Jakarta (ANTARA News) - Menteri Koordinator Bidang Perekonomian Hatta Rajasa optimistis pertumbuhan ekonomi pada 2014 akan mencapai angka enam persen, atau lebih tinggi dari proyeksi Bank Dunia yang hanya memperkirakan 5,3 persen.

"Saya lebih optimis dari Bank Dunia, apalagi dalam APBN 2014 asumsinya enam persen," katanya di Jakarta, Selasa.

Hatta mengatakan kondisi perekonomian tahun 2014 diperkirakan mulai membaik, oleh karena itu pertumbuhan ekonomi pada 2014 seharusnya dapat lebih baik dari angka pertumbuhan ekonomi 2013 yang berada pada kisaran 5,6-5,8 persen.

Hatta mengingatkan kepada seluruh pemangku kepentingan untuk memelihara sentimen positif, terkait defisit neraca transaksi berjalan, yang telah terjalin dengan baik, dan memberikan ketenangan kepada pelaku pasar.

"Memang yang perlu kita waspadai adalah upaya kita untuk mengurangi beban current account, ini yang harus kita jaga karena menyangkut sentimen dan persepsi terhadap rupiah," ujarnya.

Ia mengakui pemerintah telah melahirkan paket kebijakan ekonomi yang bertujuan untuk stabilisasi ekonomi, namun hal tersebut bukan berarti pemerintah berdiam diri dalam menghadapi risiko perlambatan ekonomi tersebut.

"Paket kebijakan yang kita gulirkan dalam rangka stabilisasi mengakibatkan pertumbuhan tak tumbuh tinggi, tapi tak boleh juga pertumbuhan dikorbankan pada angka yang rendah, karena kita butuh employment untuk mengurangi kemiskinan," kata Hatta.

Sebelumnya Bank Dunia dalam laporan triwulan terbaru memproyeksikan pertumbuhan ekonomi Indonesia 2014 akan mengalami perlambatan serta menghadapi risiko tinggi sehingga diperkirakan hanya mencapai angka 5,3 persen.

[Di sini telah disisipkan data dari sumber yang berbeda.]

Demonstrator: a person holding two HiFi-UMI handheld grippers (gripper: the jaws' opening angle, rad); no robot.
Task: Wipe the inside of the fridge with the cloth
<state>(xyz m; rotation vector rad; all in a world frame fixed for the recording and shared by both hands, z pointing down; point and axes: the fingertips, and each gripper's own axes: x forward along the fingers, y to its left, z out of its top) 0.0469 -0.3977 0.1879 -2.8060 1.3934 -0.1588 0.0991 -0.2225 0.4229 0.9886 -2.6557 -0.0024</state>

"Bank Dunia memprediksi pertumbuhan PDB Indonesia turun dari level 5,6 persen di 2013 menjadi 5,3 persen di 2014," kata Kepala Perwakilan Bank Dunia untuk Indonesia, Rodrigo Chaves.

Rodrigo menjelaskan salah satu alasan untuk pelemahan prediksi Bank Dunia adalah adanya penurunan investasi yang hanya tumbuh 4,5 persen di triwulan III-2013, terutama untuk alat berat dan industri mesin.

Selain itu, risiko lainnya adalah rencana penghapusan stimulus The Fed (Bank Sentral AS) yang diperkirakan akan membuat kondisi pasar modal dunia terus bergejolak dan menghambat akses Indonesia terhadap dana eksternal.

"Pertumbuhan konsumsi domestik yang selama ini cukup tangguh juga diperkirakan akan melemah. Proyeksi keuangan juga terlihat rentan akibat belanja subsidi BBM," kata Rodrigo.